§ Task item
Retype the whole listing exactly.

§ Dataset section

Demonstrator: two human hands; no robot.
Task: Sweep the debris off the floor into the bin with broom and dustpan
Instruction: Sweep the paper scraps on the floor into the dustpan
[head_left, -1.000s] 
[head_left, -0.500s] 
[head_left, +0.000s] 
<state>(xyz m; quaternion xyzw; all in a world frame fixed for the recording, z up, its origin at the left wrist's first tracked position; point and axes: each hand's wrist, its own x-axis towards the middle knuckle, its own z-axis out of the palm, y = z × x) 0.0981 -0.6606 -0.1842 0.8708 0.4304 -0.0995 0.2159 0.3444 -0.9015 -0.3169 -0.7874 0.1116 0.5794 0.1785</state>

§ Task output
Demonstrator: two human hands; no robot.
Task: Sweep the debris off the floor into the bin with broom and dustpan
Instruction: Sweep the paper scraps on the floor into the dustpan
[head_left, -1.000s] 
[head_left, -0.500s] 
[head_left, +0.000s] 
<state>(xyz m; quaternion xyzw; all in a world frame fixed for the recording, z up, its origin at the left wrist's first tracked position; point and axes: each hand's wrist, its own x-axis towards the middle knuckle, its own z-axis out of the palm, y = z × x) 0.0981 -0.6606 -0.1842 0.8708 0.4304 -0.0995 0.2159 0.3444 -0.9015 -0.3169 -0.7874 0.1116 0.5794 0.1785</state>

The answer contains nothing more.